Overview
A Bulk Load is a method provided by a database management system to load multiple rows of data from the source file into a database table. Etlworks includes several Flow types optimized for the bulk load.
When to use this Flow type
Usually, bulk operations are not logged, and transactional integrity is not enforced. Often, bulk operations bypass triggers and integrity checks. This improves performance for loading large amounts of data quite significantly.
Use ETL with a bulk load when you need to extract data from any source, transform and load it into the database which supports a bulk load.
This Flow is intended to transform the data before loading. Read how to bulk load files in the local and cloud store data into databases.
In many cases, using bulk load is overkill, and setting it up is a more complex process than alternative methods available in Etlworks. Read how to load data into databases without bulk operations.
Prerequisites
The destination database must support bulk load operations.
Below are some of the examples for the most commonly used databases:
- SQL Server BULK INSERT statement
- RDS SQL Server BULK INSERT statement using Amazon S3 integration
- Azure SQL BULK INSERT from Azure blob
- Postgres COPY command
- RDS Postgres using aws_s3.table_import_from_s3 with Amazon S3 integration
- MySQL LOAD DATA INFILE statement
- Amazon Aurora MySQL LOAD DATA INFILE statement using Amazon S3 integration
- Oracle Inline External Tables
How it works
A typical bulk load Flow performs the following operations:
- It extracts data from the source.
- It then creates CSV, JSON, XML, Avro, or Parquet files in the staging area, which can be one of the following: local file system, remote FTP or SFTP server, Azure Blob, Google Cloud Storage, or Amazon S3. The actual location of the staging area depends on the specific implementation of the bulk load command for the destination database.
- If needed, it compresses files using the gzip algorithm.
- It checks to see if the destination table exists, and if it does not, creates the table using metadata from the source.
- It executes the user-defined SQL statements for the bulk load.
- It then optionally executes user-defined or automatically generated
MERGE
statements. - In the end, it cleans up the remaining files in the staging, if needed.
Flows optimized for bulk load support wildcard processing and change replication using high watermark (HWM).
Step-by-step instruction
Here are the detailed steps on how to ETL data into database using bulk-load flow:
Step 1. Create all required Connections
You will need a source Connection, a Connection for the staging area (Server Storage, Amazon S3, Azure Blob, Google Cloud Storage, SFTP, FTP), and a destination database Connection.

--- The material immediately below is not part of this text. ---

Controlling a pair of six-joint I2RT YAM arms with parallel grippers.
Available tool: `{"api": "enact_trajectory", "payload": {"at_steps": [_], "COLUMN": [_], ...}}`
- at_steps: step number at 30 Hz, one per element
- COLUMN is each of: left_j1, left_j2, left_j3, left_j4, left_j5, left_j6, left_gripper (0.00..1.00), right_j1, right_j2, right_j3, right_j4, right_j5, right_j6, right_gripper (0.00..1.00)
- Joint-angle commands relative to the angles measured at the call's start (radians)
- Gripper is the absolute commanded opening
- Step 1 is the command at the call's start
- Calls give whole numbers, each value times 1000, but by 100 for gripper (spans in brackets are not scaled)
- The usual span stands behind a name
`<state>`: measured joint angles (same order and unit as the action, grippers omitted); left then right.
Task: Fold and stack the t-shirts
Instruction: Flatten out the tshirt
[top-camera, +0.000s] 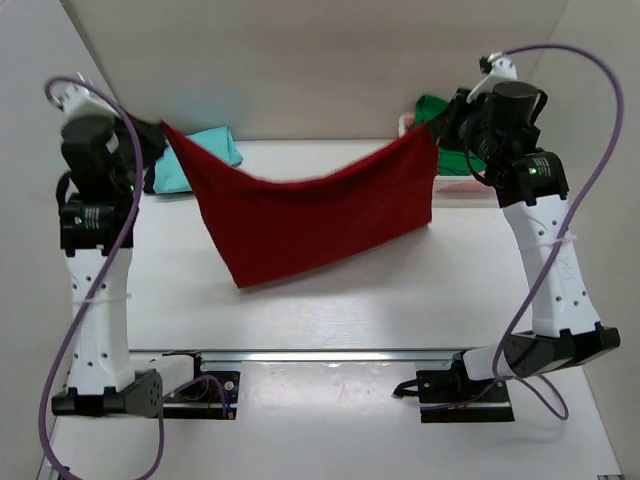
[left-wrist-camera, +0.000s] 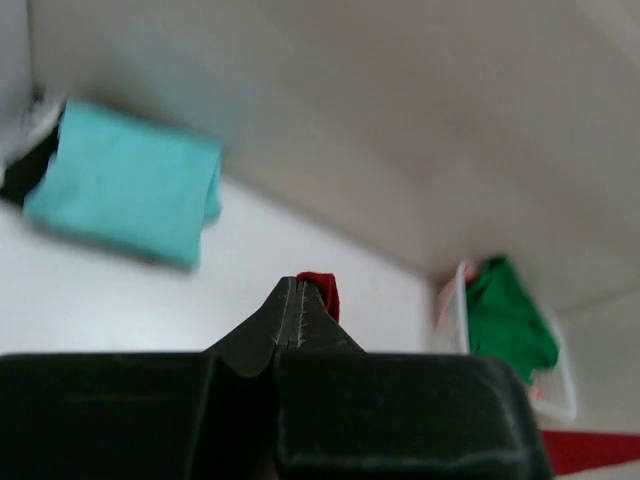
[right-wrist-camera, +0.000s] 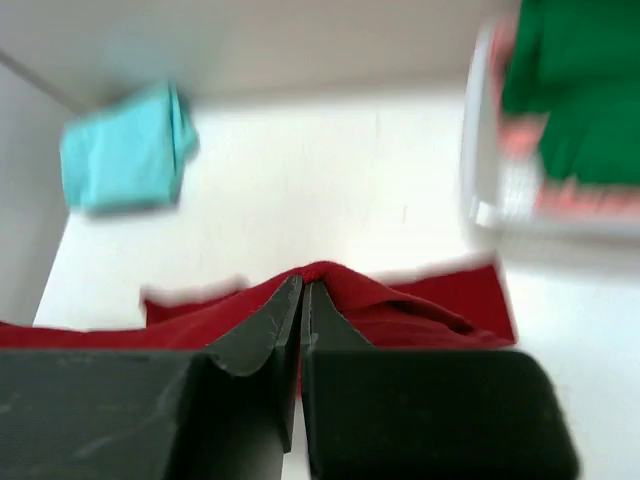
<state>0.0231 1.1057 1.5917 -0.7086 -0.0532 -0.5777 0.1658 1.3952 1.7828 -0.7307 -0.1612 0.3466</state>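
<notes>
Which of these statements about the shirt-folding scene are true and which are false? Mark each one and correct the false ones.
1. The left gripper and right gripper are both shut on the dark red t-shirt, which hangs spread between them. True.
2. The bright green t-shirt lies flat at the table's centre. False: it sits in the white basket at the far right.
3. The light teal t-shirt lies at the far left. True.
4. The right gripper is open and empty. False: it is shut on red cloth.
</notes>
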Motion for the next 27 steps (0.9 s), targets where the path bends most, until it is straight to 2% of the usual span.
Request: {"api": "enact_trajectory", "payload": {"at_steps": [1,4,6,10,15,22,25,27], "left_j1": [12,-43,-51,-110,-195,-212,-215,-145], "left_j2": [35,78,74,-9,-58,-18,34,71], "left_j3": [284,500,537,467,436,527,522,496], "left_j4": [170,182,195,259,267,198,152,106], "left_j5": [-94,-209,-241,-321,-390,-353,-288,-164], "left_j6": [73,191,242,292,320,311,280,244], "left_gripper": [0,0,0,0,0,0,0,0], "right_j1": [75,58,35,-26,17,-5,-40,-52], "right_j2": [-48,-81,-82,-102,-143,-130,-73,-18], "right_j3": [148,187,234,262,222,288,328,320], "right_j4": [206,287,272,252,251,218,177,148], "right_j5": [261,307,301,244,242,142,30,-39], "right_j6": [-119,-158,-164,-152,-166,-156,-121,-83], "right_gripper": [0,0,0,0,1,0,0,0]}}
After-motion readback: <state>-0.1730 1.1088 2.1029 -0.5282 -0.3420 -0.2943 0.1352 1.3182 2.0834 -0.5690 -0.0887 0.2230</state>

When creating a destination database Connection, is it recommended to enable the Auto Commit
.
When to use the specific type of the destination Connection
Connection type | Use this Connection type if |
---|---|
Server storage | the database is located on the same machine or on the same network as Etlworks. The database server must be able to directly access files created by the Flow. |
Amazon S3 | the destination database is an RDS or Amazon Aurora and supports loading files from the mapped S3 bucket. |
Azure blob | the destination database is hosted on Azure and supports loading files from the mapped Azure blob. |
Google Cloud Storage | the destination database is hosted on Azure and supports loading files from the mapped Google Cloud storage bucket. |
the destination database could not directly access the files created by the Flow but could access the folder in a network that is also exposed as a directory in the FTP or SFTP server. |
When configuring a Connection for cloud storage such as Amazon S3, which will be used as a staging area for the bulk load Flow, it is recommended that you select GZip
as the value for the Archive file before copying
field. The destination database must support loading gzipped files.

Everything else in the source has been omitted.